**Data provided:**
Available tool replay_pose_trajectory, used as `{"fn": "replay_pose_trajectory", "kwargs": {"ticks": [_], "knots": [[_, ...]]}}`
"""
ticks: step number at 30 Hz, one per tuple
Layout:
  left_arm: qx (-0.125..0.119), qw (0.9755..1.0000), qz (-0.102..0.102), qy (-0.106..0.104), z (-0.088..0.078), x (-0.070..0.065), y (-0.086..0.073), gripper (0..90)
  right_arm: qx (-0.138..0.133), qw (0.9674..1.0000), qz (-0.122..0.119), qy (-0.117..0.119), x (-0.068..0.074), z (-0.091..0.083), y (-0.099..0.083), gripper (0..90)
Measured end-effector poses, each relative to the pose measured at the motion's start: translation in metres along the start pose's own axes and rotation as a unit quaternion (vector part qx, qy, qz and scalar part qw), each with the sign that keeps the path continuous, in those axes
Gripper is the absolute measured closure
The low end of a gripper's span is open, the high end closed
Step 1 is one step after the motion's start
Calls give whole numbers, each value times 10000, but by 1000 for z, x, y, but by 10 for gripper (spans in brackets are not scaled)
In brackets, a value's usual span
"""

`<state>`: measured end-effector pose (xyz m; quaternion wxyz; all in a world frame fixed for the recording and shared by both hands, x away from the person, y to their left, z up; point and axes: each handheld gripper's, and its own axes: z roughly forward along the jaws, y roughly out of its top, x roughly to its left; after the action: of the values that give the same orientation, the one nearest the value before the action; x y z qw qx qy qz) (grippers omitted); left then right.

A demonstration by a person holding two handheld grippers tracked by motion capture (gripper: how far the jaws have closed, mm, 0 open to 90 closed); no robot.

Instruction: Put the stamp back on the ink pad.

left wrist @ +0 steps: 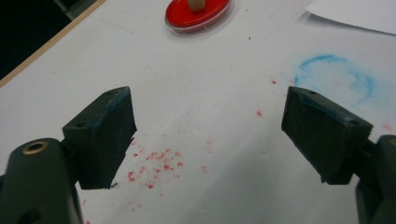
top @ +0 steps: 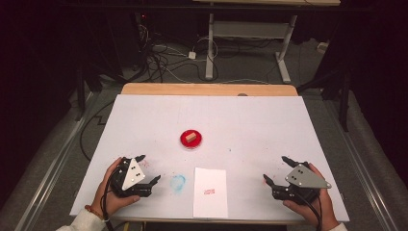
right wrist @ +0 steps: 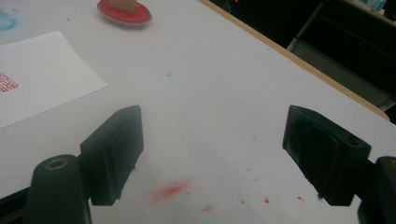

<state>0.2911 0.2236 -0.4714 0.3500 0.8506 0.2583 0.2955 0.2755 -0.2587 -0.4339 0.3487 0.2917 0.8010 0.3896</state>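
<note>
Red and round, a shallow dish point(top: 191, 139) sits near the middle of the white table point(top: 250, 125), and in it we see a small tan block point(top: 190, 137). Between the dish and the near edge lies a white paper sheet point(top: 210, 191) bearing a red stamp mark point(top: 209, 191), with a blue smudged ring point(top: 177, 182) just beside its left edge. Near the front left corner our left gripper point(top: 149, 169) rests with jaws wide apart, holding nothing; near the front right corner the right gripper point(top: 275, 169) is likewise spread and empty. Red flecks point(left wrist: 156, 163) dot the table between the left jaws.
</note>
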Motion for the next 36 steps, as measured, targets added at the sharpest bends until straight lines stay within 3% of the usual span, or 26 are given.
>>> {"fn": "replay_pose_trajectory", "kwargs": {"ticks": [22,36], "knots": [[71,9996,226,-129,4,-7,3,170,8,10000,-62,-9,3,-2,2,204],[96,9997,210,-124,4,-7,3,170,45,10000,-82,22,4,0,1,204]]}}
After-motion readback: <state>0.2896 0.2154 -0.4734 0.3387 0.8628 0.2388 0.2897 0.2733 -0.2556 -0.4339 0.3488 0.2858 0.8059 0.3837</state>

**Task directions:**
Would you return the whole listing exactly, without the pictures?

**Exercise answer:**
Available tool replay_pose_trajectory, used as `{"fn": "replay_pose_trajectory", "kwargs": {"ticks": [_], "knots": [[_, ...]]}}`
"""
ticks: step number at 30 Hz, one per tuple
Layout:
  left_arm: qx (-0.125..0.119), qw (0.9755..1.0000), qz (-0.102..0.102), qy (-0.106..0.104), z (-0.088..0.078), x (-0.070..0.065), y (-0.086..0.073), gripper (0..90)
  right_arm: qx (-0.138..0.133), qw (0.9674..1.0000), qz (-0.122..0.119), qy (-0.117..0.119), x (-0.068..0.074), z (-0.091..0.083), y (-0.099..0.083), gripper (0..90)
Measured end-effector poses, each relative to the pose measured at the motion's start: translation in metres along the start pose's own axes and rotation as a unit quaternion (vector part qx, qy, qz and scalar part qw), each with the sign that keeps the path continuous, in those axes
Gripper is the absolute measured closure
The low end of a gripper's span is open, the high end closed
Step 1 is one step after the motion's start
Calls give whole numbers, each value times 10000, but by 1000 for z, x, y, but by 10 for gripper (spans in brackets are not scaled)
In brackets, a value's usual span
"""

`<state>`: measured end-effector pose (xyz m; quaternion wxyz; all in a world frame fixed for the recording and shared by both hands, x away from the person, y to their left, z up; point and axes: each handheld gripper's, and its own axes: z roughly forward along the jaws, y roughly out of its top, x roughly to its left; after the action: of the values that give the same orientation, the one nearest the value before the action; x y z qw qx qy qz) (grippers omitted); left then right.

A demonstration by a person holding two handheld grippers tracked by motion capture (gripper: how far the jaws have closed, mm, 0 open to 90 closed); no robot.

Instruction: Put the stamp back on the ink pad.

left wrist @ +0 steps: 
top @ +0 steps: 
right wrist @ +0 steps: 

<state>0.2911 0.2236 -0.4714 0.3500 0.8506 0.2583 0.2955 0.2755 -0.2587 -0.4339 0.3487 0.2917 0.8010 0.3896</state>
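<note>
Red and round, a shallow dish point(top: 191, 139) sits near the middle of the white table point(top: 250, 125), and in it we see a small tan block point(top: 190, 137). Between the dish and the near edge lies a white paper sheet point(top: 210, 191) bearing a red stamp mark point(top: 209, 191), with a blue smudged ring point(top: 177, 182) just beside its left edge. Near the front left corner our left gripper point(top: 149, 169) rests with jaws wide apart, holding nothing; near the front right corner the right gripper point(top: 275, 169) is likewise spread and empty. Red flecks point(left wrist: 156, 163) dot the table between the left jaws.
</note>
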Motion for the next 36 steps, as measured, targets added at the sharpest bends until straight lines stay within 3% of the usual span, or 26 are given.
>>> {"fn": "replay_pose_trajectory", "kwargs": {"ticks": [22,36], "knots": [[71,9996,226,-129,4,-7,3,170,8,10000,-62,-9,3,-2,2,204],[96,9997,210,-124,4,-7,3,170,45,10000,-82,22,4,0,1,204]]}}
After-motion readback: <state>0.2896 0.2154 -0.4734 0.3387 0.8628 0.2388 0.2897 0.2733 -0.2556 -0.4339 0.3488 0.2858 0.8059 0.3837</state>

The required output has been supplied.